Unpredictable Patterns #133: The I in AI
The curious devaluation and dismissal of the I in AI-research and the way back through phenomenology
Dear reader,
Back to school! And what better way than to explore phenomenology, science and the I? This piece tries to figure out where the I went in science and artificial intelligence research - and suggests a few research projects to explore. In a later piece we will discuss a direct corollary: the regulation of the artificial I and why that may be more important than we think.
There is always at least an I in intelligence
How dependent is intelligence on the existence of an ”I”? Descartes’ cogito suggests that it is only through the individual experience of thinking we can deduce that we exist, and it is hard to imagine what thinking would look like decoupled from some kind of thinking I. Yet, we have seen curiously few attempts to tackle this question as a research question: how should we construct an I?
One reason for this is that we hesitate to preference individual experience.
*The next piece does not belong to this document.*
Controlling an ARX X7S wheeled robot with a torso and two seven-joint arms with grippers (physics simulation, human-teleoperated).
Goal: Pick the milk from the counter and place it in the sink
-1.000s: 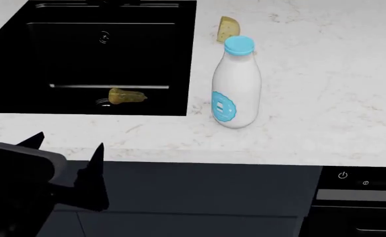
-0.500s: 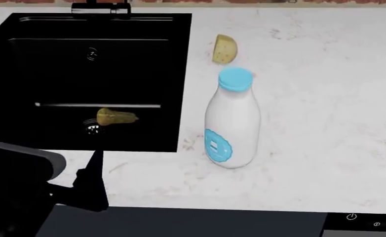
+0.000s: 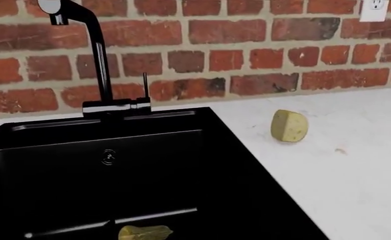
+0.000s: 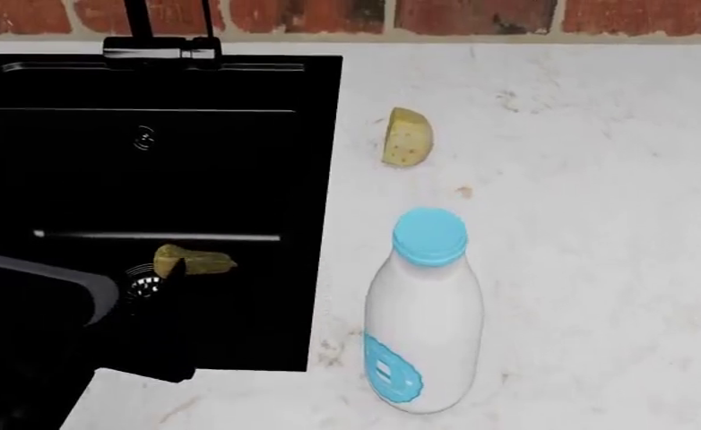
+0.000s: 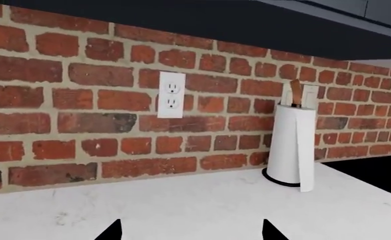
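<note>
You see one milk bottle [image 4: 424, 313] upright on the counter [image 4: 601, 179], just beside the sink's [image 4: 255, 98] edge. One cheese wedge [image 4: 407, 137] lies behind it. Your right gripper [image 5: 191, 232] is spread and empty; your left gripper's [image 4: 147, 313] state cannot be told.

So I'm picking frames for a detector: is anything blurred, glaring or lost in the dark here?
Head view: sharp; the milk is evenly lit with only a faint shadow, but the left gripper melts into the black sink. Left wrist view: crisp; the sink interior is near-black, with thin highlights on the faucet. Right wrist view: sharp, flat light, no glare.
</note>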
Science has taught us to shun subjectivity, and focus on grander concepts and bigger models. The I is dwarfed by concepts like mind, consciousness and intelligence - all seemingly much more objective than any sense of identity. The I feels almost embarrassing to raise in this context, and to use the I as a focal point for discussing the prospects of AGI almost seems quaint. Yet the only existence evidence we have of a somewhat general intelligence - our own - seems premised on a sense of individuality.
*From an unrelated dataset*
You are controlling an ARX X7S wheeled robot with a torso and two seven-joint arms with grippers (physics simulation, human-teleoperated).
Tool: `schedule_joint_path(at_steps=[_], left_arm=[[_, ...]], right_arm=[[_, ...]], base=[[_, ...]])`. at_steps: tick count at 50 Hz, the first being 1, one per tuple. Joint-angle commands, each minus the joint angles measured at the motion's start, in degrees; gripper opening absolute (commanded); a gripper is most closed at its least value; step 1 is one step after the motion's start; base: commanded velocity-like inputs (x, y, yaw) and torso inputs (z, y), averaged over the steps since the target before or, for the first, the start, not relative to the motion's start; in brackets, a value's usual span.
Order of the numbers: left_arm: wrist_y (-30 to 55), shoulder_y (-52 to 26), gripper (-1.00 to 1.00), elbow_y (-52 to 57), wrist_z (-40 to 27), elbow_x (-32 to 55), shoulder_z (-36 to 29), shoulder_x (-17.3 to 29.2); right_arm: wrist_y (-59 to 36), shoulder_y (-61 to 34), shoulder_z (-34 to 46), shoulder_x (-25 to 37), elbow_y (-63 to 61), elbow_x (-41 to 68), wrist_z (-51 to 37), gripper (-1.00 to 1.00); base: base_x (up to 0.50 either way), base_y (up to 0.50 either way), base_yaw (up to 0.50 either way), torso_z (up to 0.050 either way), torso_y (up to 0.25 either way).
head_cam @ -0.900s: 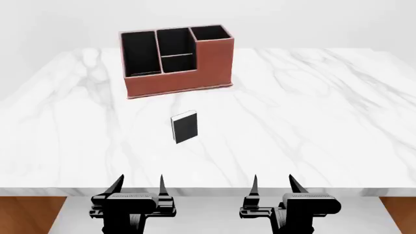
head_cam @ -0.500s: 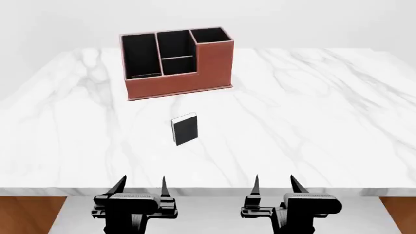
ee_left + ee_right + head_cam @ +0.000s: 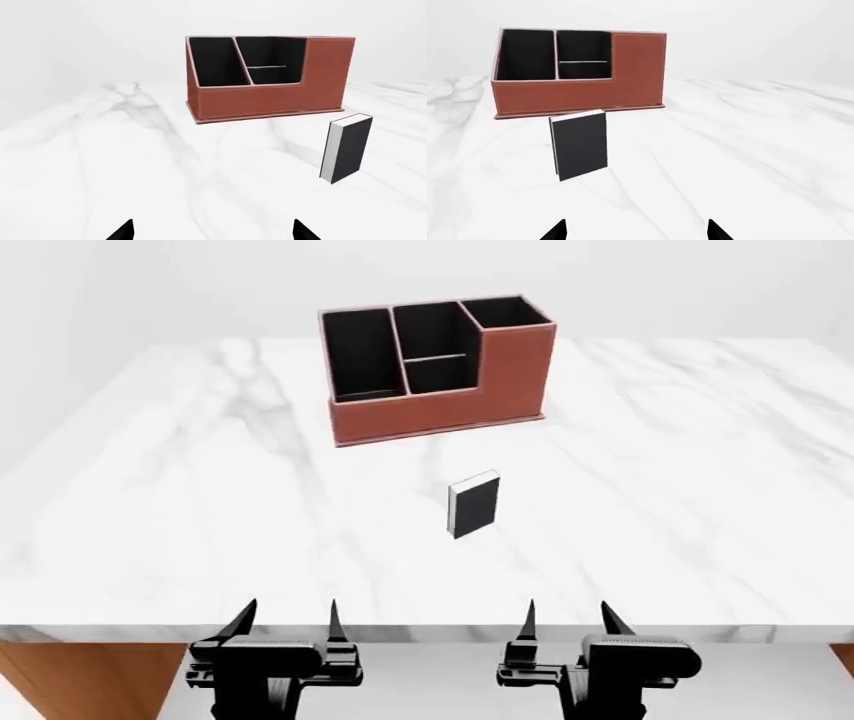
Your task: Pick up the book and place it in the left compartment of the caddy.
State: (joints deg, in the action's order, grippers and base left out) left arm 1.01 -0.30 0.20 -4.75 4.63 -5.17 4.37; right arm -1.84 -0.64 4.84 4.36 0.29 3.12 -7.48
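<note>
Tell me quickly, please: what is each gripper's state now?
Left gripper: open, holding nothing.
Right gripper: open, holding nothing.

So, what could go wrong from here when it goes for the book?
1. The book stands upright on the table, apart from the caddy; a nudge from either open gripper could tip it over.
2. The left compartment is narrow, so a tilted book may catch on its low wall.
3. Both grippers, left and right, are at the table's near edge, so the reach is long.
</note>
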Motion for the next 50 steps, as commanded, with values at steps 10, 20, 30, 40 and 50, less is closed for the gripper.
schedule_joint_path(at_steps=[10, 20, 30, 40, 50], left_arm=[[-0.4, 0.0, 1.0, 0.3, -1.7, 1.4, -1.4, 1.3], [-1.0, 0.1, 1.0, 0.3, -2.4, 1.8, -2.1, 1.9], [4.3, -0.3, 1.0, 3.2, -4.0, 3.1, -2.2, 2.4], [47.1, -17.6, 1.0, 44.8, -9.3, 3.8, -3.4, 3.7], [46.8, -19.9, 1.0, 38.5, -10.1, 6.4, 0.5, 0.9]], right_arm=[[-0.5, -0.1, 2.0, 1.4, -0.6, 0.7, -1.8, 1.0], [-0.3, 0.1, 2.8, 2.0, -0.7, 1.1, -2.4, 1.0], [-7.5, -0.4, 3.6, 3.1, -7.4, 1.9, -3.3, 1.0], [-54.6, -19.5, 7.2, 7.1, -45.3, -1.7, -5.6, 1.0], [-51.5, -18.2, 5.3, 6.3, -46.8, 0.4, -4.8, 1.0]], base=[[0.0, 0.5, 0.0, 0.0, 0.0], [0.0, 0.5, 0.0, 0.0, 0.0], [0.0, 0.25, 0.0, 0.0, 0.0], [0.0, 0.0, 0.0, 0.0, 0.0], [0.11, 0.0, 0.0, 0.0, 0.0]])
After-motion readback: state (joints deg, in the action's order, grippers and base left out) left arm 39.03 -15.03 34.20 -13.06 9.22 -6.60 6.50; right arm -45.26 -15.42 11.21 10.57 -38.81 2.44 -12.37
From an evolutionary perspective this is unsurprising: even if evolution deals in populations and not individuals, it organizes populations and creates fitness through a basic awareness of our own individuality and identity. We act in order to ensure our own survival, not abstract survival in general.
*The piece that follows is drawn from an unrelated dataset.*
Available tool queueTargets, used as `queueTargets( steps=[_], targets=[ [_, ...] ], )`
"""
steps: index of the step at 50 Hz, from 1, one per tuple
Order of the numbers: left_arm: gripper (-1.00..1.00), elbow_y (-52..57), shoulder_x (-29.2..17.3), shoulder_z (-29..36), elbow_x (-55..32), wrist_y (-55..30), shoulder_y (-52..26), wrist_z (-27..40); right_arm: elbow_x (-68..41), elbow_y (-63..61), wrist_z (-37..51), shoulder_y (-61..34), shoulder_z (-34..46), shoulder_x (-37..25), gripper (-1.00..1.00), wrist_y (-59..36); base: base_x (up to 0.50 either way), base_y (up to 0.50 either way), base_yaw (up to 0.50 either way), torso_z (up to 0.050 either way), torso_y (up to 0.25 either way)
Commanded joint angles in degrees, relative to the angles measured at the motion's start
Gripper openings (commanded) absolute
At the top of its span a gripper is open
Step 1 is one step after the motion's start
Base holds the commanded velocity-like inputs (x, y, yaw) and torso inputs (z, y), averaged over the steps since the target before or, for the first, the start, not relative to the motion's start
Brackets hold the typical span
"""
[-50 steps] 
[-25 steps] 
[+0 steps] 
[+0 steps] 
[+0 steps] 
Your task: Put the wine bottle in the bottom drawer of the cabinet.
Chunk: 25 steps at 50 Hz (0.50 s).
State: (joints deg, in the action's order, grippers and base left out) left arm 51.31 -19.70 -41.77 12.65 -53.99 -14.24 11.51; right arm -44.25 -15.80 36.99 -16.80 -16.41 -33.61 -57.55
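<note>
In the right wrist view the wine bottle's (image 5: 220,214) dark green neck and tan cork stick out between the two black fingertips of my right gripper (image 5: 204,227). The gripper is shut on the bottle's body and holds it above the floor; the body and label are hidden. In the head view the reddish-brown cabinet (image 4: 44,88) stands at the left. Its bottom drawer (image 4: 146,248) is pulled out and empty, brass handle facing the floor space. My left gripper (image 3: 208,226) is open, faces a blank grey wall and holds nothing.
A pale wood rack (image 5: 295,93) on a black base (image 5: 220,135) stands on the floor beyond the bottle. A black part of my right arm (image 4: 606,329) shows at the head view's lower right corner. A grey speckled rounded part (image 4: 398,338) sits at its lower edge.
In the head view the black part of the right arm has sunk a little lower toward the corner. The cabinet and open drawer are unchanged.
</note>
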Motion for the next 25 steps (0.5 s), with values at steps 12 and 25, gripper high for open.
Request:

I act in order to survive, and in service of that purpose I employ my intelligence.
The way we usually get at this is to speak of embodied intelligence. The theory that in order to be intelligent something needs to have a body feels slightly more objective than the idea that intelligence is premised on the existence of an I. But it is a strange detour of a hypothesis: the body is a constituent part of an I, yes, but the active acting component is not the body, but the I that is embodied in that same body. The I is the critical part of embodied cognition, not the body itself. Yes, it exists in space and relates to other bodies, and the body is crucial to cognition - but it all integrates into not just ”consciousness” but a distinct and acting I.
An I has desires, wants and dreams - it has true agency, and is made of stuff that wants stuff. The kind of agency we now discuss is decoupled from that ”I” and again makes less sense: it more resembles a kind of delegation, where we imbue an object with some of our wants and needs.
Let’s formulate all of this as a strong claim:
(i) All intelligence is dependent on some kind of ”I” and without a thorough understanding of the emergence of this ”I” we will not understand or achieve AGI. AGI is only possible if we also manage to build an ”I”.
This may well be too strong a claim, but let’s explore it for now - it does have a quality that I think is important: it reinstates the I as the central experience we have of our own intelligence, and rejects the bracketing of a subjective sense of identity as a legitimate or necessary move.
The devaluation and dismissal of the I
The long devaluation and dismissal of the I starts with Hume. His examination of his own ”I” led to him stating:1
For my part, when I enter most intimately into what I call myself, I always stumble on some particular perception or other, of heat or cold, light or shade, love or hatred, pain or pleasure. I never can catch myself at any time without a perception, and never can observe any thing but the perception. When my perceptions are remov'd for any time, as by sound sleep; so long am I insensible of myself, and may truly be said not to exist. And were all my perceptions remov'd by death, and cou'd I neither think, nor feel, nor see, nor love, nor hate after the dissolution of my body, I shou'd be entirely annihilated, nor do I conceive what is farther requisite to make me a perfect non-entity.
This Humean perspective is not wrong, but it does contain some curious notions. Note how the I is reduced to a bundle of perceptions, but also that the only way that Hume can do so is to refer to that same I observing the bundle of perceptions. There seems, then, to be a kind of residual I doing the observing of those perceptions - something that is, itself, by virtue of being able to observe those perceptions, different from them.
This is, in essence, the criticism that Thomas Reid offered at the time, noting that Hume’s bundle of perceptions always will require a perceiver.
Hume’s attempt at dethroning Descartes I was, however, largely successful in analytical philosophy - and this may well be why the I ranks so low as a research project in artificial intelligence.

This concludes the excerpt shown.